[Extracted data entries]
——

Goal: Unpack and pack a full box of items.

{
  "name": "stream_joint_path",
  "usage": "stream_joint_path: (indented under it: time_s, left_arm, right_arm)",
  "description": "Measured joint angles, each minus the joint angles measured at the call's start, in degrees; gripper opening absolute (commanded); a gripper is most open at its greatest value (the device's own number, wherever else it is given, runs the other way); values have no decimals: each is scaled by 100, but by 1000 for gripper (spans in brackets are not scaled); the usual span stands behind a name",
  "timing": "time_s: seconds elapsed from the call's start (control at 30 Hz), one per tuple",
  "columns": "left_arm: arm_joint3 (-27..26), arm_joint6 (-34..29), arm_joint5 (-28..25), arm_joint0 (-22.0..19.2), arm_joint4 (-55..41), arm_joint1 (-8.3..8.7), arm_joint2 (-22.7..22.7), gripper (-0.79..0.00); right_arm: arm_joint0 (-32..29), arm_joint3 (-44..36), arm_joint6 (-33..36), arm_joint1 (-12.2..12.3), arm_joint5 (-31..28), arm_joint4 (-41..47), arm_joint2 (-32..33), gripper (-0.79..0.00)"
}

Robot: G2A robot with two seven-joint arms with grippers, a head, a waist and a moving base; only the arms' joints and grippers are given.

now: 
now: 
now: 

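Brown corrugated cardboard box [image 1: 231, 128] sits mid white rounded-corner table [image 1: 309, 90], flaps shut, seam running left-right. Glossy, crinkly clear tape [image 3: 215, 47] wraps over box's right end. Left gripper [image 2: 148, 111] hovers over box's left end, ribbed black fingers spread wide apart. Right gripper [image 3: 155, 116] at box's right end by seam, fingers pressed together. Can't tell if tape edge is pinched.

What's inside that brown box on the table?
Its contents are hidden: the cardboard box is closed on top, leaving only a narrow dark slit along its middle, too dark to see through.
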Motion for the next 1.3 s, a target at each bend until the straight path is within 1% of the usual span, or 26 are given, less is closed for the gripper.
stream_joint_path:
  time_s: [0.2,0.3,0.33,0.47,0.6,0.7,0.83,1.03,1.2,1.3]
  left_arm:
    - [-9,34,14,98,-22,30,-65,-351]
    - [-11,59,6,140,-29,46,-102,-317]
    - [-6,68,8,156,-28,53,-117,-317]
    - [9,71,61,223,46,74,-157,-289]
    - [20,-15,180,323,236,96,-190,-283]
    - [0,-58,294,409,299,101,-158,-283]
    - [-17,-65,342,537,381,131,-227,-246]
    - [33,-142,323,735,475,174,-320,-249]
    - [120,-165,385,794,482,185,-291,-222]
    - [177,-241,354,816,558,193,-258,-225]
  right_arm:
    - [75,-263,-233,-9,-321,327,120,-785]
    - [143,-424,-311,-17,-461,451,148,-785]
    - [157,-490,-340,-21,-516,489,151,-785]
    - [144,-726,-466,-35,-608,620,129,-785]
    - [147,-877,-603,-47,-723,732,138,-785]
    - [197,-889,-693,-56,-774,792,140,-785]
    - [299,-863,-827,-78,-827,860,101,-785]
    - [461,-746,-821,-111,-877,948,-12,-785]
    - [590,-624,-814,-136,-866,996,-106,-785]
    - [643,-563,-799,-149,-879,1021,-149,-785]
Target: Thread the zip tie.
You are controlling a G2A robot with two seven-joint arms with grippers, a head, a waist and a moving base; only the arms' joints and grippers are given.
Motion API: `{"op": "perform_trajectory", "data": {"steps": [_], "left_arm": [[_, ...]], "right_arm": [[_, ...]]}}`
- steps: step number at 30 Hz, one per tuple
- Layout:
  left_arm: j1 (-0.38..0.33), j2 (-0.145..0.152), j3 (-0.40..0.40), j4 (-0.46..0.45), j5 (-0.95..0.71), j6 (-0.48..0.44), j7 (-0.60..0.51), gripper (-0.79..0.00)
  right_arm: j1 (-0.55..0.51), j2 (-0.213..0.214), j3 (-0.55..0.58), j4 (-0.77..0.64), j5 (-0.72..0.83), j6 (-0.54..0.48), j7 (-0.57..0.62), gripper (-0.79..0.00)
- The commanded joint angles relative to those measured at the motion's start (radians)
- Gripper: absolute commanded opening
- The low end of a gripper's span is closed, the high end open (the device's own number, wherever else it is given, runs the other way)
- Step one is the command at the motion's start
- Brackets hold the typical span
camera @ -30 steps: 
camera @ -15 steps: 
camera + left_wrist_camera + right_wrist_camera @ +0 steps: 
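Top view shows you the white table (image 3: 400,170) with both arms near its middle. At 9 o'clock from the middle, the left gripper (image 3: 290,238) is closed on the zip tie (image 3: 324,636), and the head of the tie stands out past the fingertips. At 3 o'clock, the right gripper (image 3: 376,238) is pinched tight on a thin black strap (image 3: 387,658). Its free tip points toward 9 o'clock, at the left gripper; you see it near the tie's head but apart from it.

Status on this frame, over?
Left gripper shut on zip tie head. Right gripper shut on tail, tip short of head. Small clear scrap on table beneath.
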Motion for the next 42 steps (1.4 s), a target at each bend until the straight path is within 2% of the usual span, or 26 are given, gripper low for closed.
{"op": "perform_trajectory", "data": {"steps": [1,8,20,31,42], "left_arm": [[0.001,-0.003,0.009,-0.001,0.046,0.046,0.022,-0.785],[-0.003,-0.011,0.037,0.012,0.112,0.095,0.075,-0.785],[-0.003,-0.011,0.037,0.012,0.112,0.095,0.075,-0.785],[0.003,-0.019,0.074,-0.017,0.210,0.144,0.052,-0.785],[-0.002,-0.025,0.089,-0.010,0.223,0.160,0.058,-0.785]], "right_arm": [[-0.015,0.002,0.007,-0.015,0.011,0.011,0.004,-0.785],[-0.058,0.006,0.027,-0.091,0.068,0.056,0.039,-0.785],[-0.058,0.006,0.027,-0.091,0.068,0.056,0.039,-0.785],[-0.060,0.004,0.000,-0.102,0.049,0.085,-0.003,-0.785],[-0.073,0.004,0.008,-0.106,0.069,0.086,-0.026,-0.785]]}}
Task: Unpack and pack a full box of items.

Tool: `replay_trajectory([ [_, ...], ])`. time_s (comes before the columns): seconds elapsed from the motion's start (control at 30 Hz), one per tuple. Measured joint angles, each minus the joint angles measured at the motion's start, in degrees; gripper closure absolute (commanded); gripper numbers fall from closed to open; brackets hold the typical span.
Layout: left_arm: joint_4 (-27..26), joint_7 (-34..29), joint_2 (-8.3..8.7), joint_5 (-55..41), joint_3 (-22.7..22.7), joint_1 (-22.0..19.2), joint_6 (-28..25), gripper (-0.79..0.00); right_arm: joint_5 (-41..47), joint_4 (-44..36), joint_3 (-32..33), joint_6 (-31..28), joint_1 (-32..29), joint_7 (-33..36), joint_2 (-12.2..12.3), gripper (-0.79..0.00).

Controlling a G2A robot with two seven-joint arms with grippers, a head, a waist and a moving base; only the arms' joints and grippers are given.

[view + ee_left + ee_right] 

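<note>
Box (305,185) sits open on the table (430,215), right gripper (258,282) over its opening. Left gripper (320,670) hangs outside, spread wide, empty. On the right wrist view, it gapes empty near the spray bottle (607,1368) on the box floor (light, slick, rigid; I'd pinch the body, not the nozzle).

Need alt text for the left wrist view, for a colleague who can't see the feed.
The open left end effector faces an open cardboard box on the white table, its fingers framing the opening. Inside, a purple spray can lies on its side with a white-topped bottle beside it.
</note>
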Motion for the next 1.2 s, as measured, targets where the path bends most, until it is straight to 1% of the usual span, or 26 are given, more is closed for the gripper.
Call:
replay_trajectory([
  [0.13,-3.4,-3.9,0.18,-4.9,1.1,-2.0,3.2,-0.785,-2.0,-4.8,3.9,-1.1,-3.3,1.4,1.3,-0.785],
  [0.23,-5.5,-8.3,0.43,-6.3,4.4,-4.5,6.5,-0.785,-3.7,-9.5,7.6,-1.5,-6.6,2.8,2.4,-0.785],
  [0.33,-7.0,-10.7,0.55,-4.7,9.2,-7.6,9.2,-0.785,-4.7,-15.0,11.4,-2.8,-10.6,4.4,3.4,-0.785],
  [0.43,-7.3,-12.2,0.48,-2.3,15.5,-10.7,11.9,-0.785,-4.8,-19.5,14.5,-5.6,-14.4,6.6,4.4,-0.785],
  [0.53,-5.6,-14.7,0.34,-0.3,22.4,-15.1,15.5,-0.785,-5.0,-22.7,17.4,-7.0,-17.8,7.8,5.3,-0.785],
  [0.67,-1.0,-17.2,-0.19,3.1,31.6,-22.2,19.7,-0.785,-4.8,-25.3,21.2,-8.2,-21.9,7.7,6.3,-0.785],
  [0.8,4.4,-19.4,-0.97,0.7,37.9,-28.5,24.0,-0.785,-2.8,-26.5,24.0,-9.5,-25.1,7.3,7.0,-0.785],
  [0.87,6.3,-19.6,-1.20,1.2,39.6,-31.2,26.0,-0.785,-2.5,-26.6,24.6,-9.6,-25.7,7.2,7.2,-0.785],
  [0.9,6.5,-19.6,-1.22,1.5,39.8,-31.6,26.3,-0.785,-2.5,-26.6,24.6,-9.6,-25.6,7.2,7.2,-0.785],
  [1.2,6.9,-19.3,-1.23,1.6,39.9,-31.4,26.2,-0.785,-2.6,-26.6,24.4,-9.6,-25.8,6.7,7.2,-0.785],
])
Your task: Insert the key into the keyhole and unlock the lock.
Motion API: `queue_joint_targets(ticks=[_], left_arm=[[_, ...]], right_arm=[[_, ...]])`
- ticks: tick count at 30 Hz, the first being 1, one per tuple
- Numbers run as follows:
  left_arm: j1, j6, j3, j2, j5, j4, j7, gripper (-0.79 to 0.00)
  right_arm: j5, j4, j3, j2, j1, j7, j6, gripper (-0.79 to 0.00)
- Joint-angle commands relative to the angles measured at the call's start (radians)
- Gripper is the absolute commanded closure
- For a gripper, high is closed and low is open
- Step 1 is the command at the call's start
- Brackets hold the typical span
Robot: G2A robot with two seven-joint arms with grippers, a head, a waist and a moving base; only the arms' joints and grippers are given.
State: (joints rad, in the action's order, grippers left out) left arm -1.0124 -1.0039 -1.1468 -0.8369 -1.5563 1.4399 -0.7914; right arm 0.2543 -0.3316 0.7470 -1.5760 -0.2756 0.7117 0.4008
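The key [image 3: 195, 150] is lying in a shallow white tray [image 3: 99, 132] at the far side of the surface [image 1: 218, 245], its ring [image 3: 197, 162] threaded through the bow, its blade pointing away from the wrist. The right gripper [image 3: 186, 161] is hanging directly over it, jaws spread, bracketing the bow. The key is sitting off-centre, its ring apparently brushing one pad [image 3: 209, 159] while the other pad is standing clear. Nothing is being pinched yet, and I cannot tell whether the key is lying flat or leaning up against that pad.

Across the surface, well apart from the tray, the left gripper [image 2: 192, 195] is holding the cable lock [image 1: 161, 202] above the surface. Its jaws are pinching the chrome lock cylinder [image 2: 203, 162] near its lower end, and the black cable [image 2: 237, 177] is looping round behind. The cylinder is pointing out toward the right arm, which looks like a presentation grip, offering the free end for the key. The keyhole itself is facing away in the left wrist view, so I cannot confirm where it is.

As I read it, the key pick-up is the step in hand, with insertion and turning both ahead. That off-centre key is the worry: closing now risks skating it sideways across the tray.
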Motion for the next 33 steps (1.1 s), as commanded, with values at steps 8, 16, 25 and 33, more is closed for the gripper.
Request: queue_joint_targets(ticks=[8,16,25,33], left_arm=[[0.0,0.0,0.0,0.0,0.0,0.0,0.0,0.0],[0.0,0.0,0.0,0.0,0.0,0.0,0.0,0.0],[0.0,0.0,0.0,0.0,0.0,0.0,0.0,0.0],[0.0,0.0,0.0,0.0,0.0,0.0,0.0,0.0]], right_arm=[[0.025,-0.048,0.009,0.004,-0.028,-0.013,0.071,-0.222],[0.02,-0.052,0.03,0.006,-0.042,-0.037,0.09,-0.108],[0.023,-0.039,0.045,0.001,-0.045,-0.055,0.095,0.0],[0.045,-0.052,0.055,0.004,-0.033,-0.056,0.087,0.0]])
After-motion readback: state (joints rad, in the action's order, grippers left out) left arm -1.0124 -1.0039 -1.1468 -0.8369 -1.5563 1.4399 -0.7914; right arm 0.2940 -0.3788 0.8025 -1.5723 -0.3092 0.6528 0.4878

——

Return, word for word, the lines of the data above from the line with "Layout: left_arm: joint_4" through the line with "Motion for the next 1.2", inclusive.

Exercise response
Layout: left_arm: joint_4 (-27..26), joint_7 (-34..29), joint_2 (-8.3..8.7), joint_5 (-55..41), joint_3 (-22.7..22.7), joint_1 (-22.0..19.2), joint_6 (-28..25), gripper (-0.79..0.00); right_arm: joint_5 (-41..47), joint_4 (-44..36), joint_3 (-32..33), joint_6 (-31..28), joint_1 (-32..29), joint_7 (-33..36), joint_2 (-12.2..12.3), gripper (-0.79..0.00).

Controlling a G2A robot with two seven-joint arms with grippers, a head, a waist and a moving base; only the arms' joints and grippers are given.

[view + ee_left + ee_right] 

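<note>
Box (305,185) sits open on the table (430,215), right gripper (258,282) over its opening. Left gripper (320,670) hangs outside, spread wide, empty. On the right wrist view, it gapes empty near the spray bottle (607,1368) on the box floor (light, slick, rigid; I'd pinch the body, not the nozzle).

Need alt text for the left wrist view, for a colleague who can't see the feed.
The open left end effector faces an open cardboard box on the white table, its fingers framing the opening. Inside, a purple spray can lies on its side with a white-topped bottle beside it.
</note>
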Motion for the next 1.2 s, as measured, targets where the path bends most, until it is straight to 1% of the usual span, or 26 are given, more is closed for the gripper.

The requested output has now been given in full.